Printmaking Inspiration – William Rice

 In Printmaking

In any art or craft there are people who inspire and motivate us to improve our skills. There are many artists I continually reference – for ideas, skills, tips, inspiration. Some artists have passed on and others are very much alive and printing. I am building a library of books full of pictorial reference of work by my favourite artists; artists who may influence my work, inspire and motivate me, and push me to be a better printmaker. Right now top of mind for me is William Rice.

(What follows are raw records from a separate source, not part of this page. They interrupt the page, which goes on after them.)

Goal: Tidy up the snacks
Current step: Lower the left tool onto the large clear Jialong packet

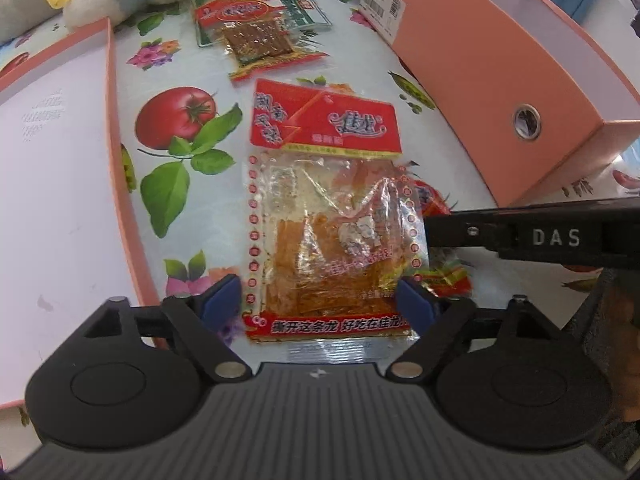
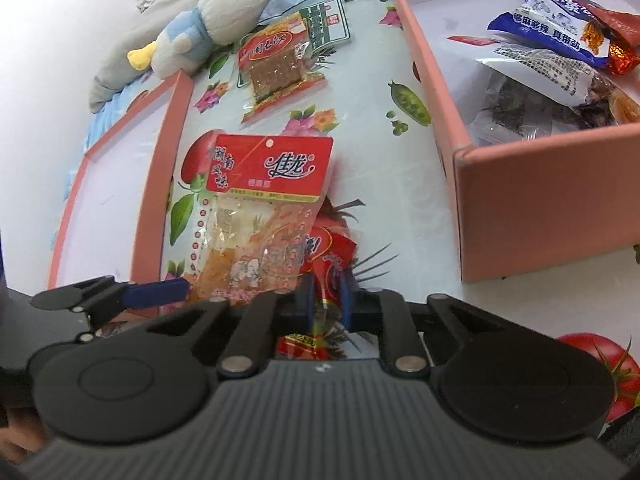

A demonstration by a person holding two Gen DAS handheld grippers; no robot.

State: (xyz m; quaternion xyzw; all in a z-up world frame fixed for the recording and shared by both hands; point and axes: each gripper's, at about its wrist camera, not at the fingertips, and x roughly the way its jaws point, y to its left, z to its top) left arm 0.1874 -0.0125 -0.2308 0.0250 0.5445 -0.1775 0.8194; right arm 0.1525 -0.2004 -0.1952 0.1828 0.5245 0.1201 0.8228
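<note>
right gripper [image 2: 325, 296] clamped on small red snack packet [image 2: 332, 264], low over the counter [image 2: 372, 184]. left gripper [image 1: 320, 304] wide, pads either side of the big red-header snack pack [image 1: 324, 216] lying flat, not squeezing it. brown snack pack [image 1: 256, 40] further out. pink box [image 2: 520, 200] to the right holds more snacks; pink lid [image 1: 52, 180] on the left.

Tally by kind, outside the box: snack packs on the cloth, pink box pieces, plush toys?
Snack packs: 4, large red-topped pack, small red pack, brown pack, green-white pack
Pink box pieces: 2, box, lid
Plush toy: 1
Total: 7
</note>
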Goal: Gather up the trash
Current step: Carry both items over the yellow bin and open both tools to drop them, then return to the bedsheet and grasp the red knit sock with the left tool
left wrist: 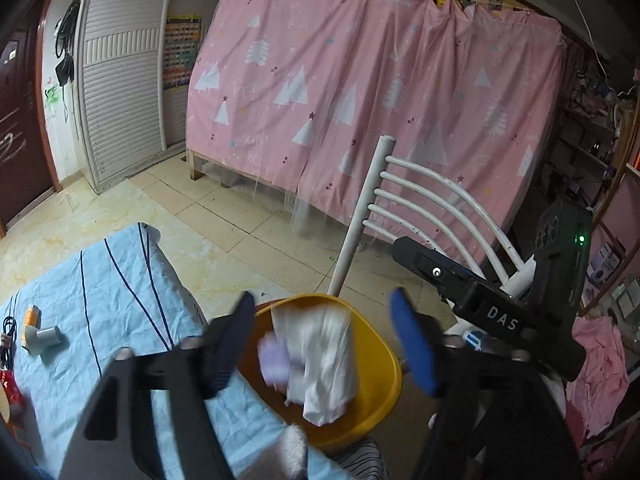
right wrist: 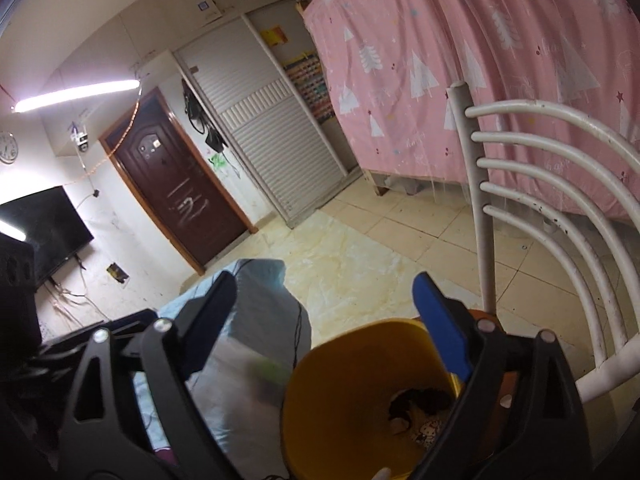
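Note:
A yellow bin (left wrist: 380,392) stands beside the table with the light blue cloth (left wrist: 100,304). In the left wrist view a white crumpled wrapper with a blurred purple bit (left wrist: 320,360) is in mid-air over the bin's mouth, between the fingers of my open left gripper (left wrist: 324,340). My right gripper (right wrist: 332,320) is open and empty, just above the bin (right wrist: 360,380); dark scraps and a printed wrapper (right wrist: 420,412) lie at the bin's bottom. The right gripper's black body (left wrist: 480,304) shows to the right in the left wrist view.
A white chair (left wrist: 420,208) stands right behind the bin, also in the right wrist view (right wrist: 540,184). A pink bed curtain (left wrist: 380,80) fills the back. A small white-and-orange item (left wrist: 40,332) lies on the cloth. A door (right wrist: 176,184) and a TV (right wrist: 40,228) are far left.

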`<state>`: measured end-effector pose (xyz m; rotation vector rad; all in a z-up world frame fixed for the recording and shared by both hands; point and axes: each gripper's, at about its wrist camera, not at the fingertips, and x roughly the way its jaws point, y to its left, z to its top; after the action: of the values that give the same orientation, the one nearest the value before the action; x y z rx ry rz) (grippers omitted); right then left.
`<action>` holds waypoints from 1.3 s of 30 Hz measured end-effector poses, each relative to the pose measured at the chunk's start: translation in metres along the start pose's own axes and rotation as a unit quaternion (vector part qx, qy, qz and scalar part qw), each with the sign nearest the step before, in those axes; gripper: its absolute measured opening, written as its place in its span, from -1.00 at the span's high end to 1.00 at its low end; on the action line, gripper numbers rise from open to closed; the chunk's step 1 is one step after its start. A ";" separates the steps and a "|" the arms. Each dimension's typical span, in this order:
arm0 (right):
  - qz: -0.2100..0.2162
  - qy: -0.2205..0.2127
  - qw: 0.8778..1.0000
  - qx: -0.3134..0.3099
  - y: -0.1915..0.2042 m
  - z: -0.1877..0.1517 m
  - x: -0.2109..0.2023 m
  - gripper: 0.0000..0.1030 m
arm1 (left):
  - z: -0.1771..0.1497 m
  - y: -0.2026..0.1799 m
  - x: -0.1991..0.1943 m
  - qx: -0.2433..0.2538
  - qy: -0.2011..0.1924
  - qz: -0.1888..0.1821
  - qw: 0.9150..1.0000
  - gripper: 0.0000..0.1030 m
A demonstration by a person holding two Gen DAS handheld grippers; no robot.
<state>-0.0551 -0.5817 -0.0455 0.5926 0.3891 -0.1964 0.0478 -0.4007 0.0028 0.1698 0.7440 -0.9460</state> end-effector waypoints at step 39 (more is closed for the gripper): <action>0.075 0.102 0.977 -0.172 0.191 -0.054 0.071 -0.80 | -0.038 0.196 -0.185 -0.134 -0.125 0.138 0.973 -0.43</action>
<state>0.0489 -0.3997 -0.0199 0.2980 0.5610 0.0793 0.1159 -0.1433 0.0590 -0.0813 0.5891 -0.5826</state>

I want to share printmaking artists with you, alive and dead, whose work inspires my own printmaking practice. Artists I look to in books and online. With this article, I start with introducing North American woodblock printmaker William Seltzer Rice

William S Rice

William S Rice, woodblock printmaker and arts educator

William Rice (1873-1963) was an accomplished, well traveled woodblock printmaker and arts educator. He moved to California from Pennsylvania in 1900; arriving at a time when the Arts and Craft Movement was well underway in California. Throughout his career he taught drawing and painting, as well as crafts, including metalcraft and leather working. He was also a freelance writer and illustrator (as an illustrator, he fulfilled to roll of photographer. He would visit ‘scenes’ for a magazine report and illustrate what he saw, to be later published in the article. A craft I think now only used in court rooms, where cameras are not allowed). Rice’s printmaking focused on woodblock printing, and he also produced linoprint and etching printmaking work.

He is best known for his woodblock prints.

Rice’s subject matter was drawn from the natural environment, particularly in and around the areas where he lived in California. California Redwoods, pine trees in Carmel, eucalyptus trees along the Californian coast. He produced beautiful work depicting the sweeping natural landscapes of Yosemite National Park.

Rice held several major exhibitions. He also won awards and wrote two teaching texts. His work lives on in private collections and galleries. It is still possible to purchase his work from galleries in the USA.

I’ll hold onto the dream that I’ll one day I may own my own William S Rice original woodblock print.

Why I love his work

There is so much I love about William Rice’s work … his use of colour and the simplicity of his composition and images, their ability to visually articulate the warmth or chill of the scene, the texture and fresh air in the image he created.

The natural landscape

Much of my own printmaking subject matter is drawn from the natural environment. I feel a strong connection with Rice’s work. In my early 20s, I spent a year in the USA. I saw for myself the landscapes and scenes in the images he printed over 100 years ago. I traveled the Californian coast and Rice’s work evokes my own memories of grand redwood trees and the rugged coastlines I explored. Twisted, gnarled and windswept trees, striking landscapes of forests and vegetation that has survived years of savage weather.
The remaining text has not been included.